11-17 Chapter 13:  Racism and Anti-Racism in the Caribbean by Ralph R. Premdas; The problem of the 21st Century by Halford H. Fairchild (Psych Discourse, 28 (7-8), 3-4)
11-19 Film:  Long Black Song; by Richard Wright
11-24 Chapter 14:  The Long Shadow of Apartheid Ideology: The Case of Open Schools in South Africa by Mokubung Nkomo; Zanele Mkwanazi-Twala; & Nazir Carrim
11-26 Thanksgiving Vacation
12-1 Chapter 15:  Racism in the Modern World Community by Benjamin P. Bowser (Turn in paper on this reading today.)
12-3 WRITING ASSIGNMENT III IS DUE:  Based on your readings of Chapters 8-15 (and related class discussions); how is our understandingof racism improved when taken in a variety of international contexts?

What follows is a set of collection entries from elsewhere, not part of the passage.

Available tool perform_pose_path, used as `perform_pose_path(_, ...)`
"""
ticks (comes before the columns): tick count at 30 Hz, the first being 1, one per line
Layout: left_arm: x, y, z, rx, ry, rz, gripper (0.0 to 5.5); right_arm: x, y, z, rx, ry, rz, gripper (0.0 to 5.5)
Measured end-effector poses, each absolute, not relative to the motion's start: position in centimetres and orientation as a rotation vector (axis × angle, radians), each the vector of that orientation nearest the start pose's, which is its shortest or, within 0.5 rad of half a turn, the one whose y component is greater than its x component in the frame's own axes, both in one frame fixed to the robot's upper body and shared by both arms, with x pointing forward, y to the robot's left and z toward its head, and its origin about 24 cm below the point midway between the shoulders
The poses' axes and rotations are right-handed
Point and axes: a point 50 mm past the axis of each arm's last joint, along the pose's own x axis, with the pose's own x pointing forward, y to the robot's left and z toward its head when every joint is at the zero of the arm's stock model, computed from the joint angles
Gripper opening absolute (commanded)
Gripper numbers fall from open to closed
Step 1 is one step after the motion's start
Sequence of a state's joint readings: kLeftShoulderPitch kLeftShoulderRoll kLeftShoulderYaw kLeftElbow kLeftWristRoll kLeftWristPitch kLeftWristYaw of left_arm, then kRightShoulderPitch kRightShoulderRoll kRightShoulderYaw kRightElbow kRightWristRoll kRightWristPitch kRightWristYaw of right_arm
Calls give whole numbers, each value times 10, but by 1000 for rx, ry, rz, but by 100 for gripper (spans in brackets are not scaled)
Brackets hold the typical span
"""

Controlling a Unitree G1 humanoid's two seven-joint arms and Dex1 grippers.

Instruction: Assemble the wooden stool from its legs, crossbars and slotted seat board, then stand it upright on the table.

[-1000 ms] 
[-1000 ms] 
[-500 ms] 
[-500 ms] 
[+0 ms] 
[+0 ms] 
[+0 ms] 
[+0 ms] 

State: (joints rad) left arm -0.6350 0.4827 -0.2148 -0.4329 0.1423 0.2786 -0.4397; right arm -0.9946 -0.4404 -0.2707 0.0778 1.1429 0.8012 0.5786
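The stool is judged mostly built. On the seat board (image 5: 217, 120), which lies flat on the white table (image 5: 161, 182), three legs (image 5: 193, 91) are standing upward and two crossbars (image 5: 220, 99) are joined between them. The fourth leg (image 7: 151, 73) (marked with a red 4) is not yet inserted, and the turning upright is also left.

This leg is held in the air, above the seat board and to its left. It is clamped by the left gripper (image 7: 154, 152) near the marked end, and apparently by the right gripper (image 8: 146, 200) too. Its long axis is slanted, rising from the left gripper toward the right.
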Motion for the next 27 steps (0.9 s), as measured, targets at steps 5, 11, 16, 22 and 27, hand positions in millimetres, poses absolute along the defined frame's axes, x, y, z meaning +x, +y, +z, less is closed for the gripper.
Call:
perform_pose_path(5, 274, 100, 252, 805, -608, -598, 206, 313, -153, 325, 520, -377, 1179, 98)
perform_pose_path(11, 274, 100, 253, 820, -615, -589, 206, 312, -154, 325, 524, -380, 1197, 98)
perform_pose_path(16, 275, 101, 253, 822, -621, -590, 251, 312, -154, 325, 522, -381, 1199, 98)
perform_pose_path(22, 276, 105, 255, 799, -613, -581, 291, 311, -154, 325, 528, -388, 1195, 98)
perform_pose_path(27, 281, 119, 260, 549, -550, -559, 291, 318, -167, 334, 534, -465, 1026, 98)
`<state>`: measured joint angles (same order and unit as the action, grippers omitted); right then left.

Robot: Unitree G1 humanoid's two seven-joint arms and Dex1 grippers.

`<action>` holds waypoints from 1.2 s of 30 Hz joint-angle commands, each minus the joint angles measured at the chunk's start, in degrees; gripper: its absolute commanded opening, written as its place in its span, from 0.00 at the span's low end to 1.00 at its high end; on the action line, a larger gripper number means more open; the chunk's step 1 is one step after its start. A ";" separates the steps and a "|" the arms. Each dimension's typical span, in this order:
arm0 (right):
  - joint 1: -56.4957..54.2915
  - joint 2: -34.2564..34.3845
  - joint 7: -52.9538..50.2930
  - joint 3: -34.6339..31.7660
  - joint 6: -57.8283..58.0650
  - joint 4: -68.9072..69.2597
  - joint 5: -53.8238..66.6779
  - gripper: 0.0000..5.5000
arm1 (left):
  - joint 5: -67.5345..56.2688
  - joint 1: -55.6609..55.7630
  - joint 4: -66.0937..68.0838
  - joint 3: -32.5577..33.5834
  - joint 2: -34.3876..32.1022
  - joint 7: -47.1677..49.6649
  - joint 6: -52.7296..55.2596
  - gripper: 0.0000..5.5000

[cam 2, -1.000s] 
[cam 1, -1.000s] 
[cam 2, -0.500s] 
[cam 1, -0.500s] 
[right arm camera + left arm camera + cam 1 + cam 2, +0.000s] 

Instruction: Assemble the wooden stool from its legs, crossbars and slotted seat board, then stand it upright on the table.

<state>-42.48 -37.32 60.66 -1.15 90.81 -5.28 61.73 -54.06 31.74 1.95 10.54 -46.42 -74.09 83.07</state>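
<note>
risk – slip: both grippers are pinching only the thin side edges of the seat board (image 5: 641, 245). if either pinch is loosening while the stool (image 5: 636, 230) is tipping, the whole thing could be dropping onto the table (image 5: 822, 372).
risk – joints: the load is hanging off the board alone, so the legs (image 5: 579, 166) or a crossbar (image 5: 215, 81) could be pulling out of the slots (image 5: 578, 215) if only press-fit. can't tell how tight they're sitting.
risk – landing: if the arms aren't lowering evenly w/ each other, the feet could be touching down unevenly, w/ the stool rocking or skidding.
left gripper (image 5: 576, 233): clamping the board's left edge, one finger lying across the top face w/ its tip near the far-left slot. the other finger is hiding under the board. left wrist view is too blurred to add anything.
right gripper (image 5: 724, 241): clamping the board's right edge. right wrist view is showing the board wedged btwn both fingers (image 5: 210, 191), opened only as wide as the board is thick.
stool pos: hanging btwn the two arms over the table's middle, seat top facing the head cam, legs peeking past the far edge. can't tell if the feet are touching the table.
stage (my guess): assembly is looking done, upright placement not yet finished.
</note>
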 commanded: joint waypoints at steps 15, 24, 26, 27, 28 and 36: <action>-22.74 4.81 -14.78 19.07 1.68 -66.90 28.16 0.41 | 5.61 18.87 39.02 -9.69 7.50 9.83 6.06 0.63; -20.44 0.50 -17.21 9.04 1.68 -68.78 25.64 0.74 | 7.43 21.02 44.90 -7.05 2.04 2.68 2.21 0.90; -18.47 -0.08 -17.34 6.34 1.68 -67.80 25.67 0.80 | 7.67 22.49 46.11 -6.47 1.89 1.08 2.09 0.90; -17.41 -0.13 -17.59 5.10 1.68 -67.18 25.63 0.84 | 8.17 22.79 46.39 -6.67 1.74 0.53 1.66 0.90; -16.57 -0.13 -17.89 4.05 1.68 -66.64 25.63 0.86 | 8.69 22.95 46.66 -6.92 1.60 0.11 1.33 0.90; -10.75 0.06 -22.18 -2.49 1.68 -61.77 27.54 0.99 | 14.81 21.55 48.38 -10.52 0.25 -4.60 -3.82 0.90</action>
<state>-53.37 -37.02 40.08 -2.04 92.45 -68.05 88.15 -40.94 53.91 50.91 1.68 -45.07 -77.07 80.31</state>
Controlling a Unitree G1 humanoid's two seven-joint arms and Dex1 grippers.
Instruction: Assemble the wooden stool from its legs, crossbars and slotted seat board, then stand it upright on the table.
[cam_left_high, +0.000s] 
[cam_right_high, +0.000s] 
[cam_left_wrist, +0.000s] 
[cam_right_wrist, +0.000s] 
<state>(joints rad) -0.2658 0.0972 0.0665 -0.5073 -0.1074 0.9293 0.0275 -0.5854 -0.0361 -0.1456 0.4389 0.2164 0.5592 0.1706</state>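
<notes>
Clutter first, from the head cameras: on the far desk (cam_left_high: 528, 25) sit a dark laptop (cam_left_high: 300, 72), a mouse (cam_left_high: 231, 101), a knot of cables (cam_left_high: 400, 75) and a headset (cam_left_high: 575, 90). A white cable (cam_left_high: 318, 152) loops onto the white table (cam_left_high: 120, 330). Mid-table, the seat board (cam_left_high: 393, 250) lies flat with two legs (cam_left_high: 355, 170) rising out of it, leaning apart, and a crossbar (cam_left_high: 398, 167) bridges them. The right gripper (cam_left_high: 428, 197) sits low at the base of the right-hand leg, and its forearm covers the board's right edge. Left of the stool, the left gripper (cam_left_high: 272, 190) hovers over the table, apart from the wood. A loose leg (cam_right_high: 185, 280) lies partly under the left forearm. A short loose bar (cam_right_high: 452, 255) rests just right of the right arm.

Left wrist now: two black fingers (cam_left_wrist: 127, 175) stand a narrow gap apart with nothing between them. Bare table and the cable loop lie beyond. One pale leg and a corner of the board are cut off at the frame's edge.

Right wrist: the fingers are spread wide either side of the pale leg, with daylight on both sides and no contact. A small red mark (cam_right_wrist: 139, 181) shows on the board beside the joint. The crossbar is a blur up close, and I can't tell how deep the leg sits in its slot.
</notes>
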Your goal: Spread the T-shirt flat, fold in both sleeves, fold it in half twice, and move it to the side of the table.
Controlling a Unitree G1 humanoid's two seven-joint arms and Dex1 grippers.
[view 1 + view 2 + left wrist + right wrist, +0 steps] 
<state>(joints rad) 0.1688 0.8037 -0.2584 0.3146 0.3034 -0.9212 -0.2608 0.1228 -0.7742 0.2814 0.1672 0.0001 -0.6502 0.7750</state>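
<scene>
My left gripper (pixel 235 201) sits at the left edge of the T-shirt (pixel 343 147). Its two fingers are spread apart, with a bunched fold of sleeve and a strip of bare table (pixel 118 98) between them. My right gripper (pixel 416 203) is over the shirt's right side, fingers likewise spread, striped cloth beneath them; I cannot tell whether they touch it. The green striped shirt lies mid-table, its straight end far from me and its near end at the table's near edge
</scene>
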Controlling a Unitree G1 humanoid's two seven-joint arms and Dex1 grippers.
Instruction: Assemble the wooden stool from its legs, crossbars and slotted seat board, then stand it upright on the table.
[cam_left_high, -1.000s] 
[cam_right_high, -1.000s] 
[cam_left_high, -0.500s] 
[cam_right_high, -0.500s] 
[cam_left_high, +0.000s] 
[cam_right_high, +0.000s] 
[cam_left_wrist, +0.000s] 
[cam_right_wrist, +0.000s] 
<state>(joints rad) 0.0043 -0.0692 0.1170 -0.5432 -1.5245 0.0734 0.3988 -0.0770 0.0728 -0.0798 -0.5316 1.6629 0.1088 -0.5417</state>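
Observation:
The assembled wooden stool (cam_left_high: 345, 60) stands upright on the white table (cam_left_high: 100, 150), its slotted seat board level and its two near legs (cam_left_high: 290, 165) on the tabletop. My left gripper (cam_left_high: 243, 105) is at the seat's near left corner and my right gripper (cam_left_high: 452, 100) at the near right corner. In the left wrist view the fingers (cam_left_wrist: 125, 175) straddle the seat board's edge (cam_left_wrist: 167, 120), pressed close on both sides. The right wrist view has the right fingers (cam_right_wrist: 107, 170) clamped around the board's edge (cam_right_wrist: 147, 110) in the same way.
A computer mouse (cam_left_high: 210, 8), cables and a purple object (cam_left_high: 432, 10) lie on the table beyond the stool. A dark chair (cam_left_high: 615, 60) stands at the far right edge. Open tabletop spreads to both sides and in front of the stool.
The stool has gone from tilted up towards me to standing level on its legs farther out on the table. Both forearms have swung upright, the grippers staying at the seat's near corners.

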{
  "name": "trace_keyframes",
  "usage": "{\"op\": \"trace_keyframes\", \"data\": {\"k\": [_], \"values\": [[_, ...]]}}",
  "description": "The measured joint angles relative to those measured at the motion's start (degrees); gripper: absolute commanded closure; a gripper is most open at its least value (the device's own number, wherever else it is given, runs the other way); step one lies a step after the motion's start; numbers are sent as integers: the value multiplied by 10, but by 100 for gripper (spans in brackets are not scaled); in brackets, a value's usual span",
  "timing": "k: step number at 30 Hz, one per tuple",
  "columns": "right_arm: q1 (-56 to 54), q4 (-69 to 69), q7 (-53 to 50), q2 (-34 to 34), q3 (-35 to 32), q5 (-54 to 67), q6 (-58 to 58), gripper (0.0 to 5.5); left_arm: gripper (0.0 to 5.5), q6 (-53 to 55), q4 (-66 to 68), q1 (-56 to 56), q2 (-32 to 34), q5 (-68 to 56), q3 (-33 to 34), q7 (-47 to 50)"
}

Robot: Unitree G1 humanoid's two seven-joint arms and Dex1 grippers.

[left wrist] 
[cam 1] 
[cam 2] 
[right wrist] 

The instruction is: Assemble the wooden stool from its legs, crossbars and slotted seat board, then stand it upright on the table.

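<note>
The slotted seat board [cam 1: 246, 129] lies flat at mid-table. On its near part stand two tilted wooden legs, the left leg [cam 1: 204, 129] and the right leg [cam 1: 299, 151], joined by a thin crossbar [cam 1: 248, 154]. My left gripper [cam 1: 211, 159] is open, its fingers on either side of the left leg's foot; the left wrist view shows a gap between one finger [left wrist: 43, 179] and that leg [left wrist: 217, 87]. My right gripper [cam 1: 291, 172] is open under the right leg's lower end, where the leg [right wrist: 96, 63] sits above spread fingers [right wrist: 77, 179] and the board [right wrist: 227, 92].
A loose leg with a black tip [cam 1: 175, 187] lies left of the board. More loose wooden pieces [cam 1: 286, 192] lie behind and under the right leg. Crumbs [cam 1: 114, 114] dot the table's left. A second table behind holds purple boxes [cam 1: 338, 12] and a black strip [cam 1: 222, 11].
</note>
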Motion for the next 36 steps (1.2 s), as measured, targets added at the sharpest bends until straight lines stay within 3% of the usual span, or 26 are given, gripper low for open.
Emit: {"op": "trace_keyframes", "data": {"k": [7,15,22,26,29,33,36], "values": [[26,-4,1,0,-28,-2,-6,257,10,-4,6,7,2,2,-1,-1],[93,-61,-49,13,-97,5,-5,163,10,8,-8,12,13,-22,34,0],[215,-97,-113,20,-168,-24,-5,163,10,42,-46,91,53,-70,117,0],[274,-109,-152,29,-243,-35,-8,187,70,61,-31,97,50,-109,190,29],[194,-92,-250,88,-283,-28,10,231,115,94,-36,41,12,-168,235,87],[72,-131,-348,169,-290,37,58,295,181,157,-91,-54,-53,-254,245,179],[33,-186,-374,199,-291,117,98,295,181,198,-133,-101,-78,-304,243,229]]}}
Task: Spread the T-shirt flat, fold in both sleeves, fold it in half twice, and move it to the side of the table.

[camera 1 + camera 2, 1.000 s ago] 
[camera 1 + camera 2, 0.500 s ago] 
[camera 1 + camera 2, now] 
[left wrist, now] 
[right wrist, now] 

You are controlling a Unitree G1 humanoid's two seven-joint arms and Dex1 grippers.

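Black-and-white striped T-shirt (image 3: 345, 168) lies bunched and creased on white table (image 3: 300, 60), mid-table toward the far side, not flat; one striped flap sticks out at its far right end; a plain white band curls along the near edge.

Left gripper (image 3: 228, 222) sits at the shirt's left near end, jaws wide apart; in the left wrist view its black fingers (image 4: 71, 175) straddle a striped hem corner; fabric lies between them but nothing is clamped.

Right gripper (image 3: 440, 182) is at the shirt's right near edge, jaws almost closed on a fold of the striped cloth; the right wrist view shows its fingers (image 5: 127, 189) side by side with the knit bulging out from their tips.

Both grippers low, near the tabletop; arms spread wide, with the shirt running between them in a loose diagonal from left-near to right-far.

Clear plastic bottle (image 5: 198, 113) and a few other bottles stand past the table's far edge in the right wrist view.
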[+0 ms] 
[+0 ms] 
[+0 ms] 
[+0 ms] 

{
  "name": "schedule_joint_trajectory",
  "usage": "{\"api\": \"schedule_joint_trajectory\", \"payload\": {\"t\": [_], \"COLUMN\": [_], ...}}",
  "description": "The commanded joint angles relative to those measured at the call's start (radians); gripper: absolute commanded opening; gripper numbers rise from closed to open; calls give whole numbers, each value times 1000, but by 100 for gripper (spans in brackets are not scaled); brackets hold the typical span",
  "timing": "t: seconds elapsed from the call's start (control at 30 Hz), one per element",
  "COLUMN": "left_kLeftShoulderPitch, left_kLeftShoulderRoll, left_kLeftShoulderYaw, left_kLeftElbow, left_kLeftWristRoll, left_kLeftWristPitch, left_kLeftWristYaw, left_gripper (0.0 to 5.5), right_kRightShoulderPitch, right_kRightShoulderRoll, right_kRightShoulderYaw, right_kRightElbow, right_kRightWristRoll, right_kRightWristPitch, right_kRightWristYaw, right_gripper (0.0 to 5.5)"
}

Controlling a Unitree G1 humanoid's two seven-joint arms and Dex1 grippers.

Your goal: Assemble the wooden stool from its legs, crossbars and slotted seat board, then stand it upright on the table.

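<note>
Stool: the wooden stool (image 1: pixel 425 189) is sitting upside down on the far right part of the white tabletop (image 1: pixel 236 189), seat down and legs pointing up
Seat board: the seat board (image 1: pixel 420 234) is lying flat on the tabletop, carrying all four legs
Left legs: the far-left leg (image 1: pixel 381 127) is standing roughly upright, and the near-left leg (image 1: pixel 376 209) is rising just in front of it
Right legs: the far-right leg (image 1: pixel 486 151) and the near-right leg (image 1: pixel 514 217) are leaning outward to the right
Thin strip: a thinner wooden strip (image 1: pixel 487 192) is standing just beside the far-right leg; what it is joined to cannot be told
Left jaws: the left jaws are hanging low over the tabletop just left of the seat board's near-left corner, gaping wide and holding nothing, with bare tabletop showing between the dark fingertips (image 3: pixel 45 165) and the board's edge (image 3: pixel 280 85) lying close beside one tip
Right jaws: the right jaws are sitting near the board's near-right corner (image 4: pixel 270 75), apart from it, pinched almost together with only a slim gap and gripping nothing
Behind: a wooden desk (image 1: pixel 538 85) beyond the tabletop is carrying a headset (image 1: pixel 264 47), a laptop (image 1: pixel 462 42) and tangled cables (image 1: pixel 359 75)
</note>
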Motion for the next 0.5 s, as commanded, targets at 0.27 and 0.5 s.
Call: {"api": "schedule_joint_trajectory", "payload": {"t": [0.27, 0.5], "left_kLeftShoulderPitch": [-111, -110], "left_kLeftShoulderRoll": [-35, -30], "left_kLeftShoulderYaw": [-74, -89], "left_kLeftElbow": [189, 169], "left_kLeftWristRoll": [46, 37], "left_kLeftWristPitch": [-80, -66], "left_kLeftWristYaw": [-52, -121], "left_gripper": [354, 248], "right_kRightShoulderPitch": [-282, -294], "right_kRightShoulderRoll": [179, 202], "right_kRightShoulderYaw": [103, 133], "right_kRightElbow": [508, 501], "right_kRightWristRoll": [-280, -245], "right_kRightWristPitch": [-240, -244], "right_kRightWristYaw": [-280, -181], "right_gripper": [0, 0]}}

How does that understanding lead to strategies for eliminating racism at home and abroad?  Students should try to integrate and synthesize the material in Chapters 8-15.  (Target length:  5 pages plus or minus 1).  [Students may re-write this paper for a re-grading if they like.  Re-writes are due 12-10-98.]
12-8 Film:  to be announced.
12-10 Discussion

Weekly Papers

Each week, students should prepare brief “thumbnail sketches” and “reaction statements” of the readings and of the previous film presentation (when applicable).  The “thumbnail sketch” should be one or two paragraphs (per reading or lecture/film)—keep the sketch brief—whereas the “reaction statement” may be one or two paragraphs or one or two pages (per reading or lecture/film).  The “reaction statement” should focus on your personal reaction to one or more aspect of the material.  Each of these papers will be subjectively graded on a 100 point scale. Papers are due at the beginning of class every Tuesday, but will be collected every Thursday.   Late papers receive 50% credit (regardless of excuse).

Grading

There are 13 weekly papers (corresponding to the 13 weeks of assigned readings) that total 1300 points. Class participation is awarded up to 1000 points (subjectively determined by the instructor).  Each of the three writing assignments is worth up to 1000 points.  Attendance is worth 100 points per day (70 points if more than 5 minutes tardy), for 2700 possible points.  The total possible points for the semester is thus 8,000. (1)  A:  92% or above; A/B:  88%-91.9%; B:  82%-87.9%; B/C:  78%-81.9%; C:  72%-77.9%; etc.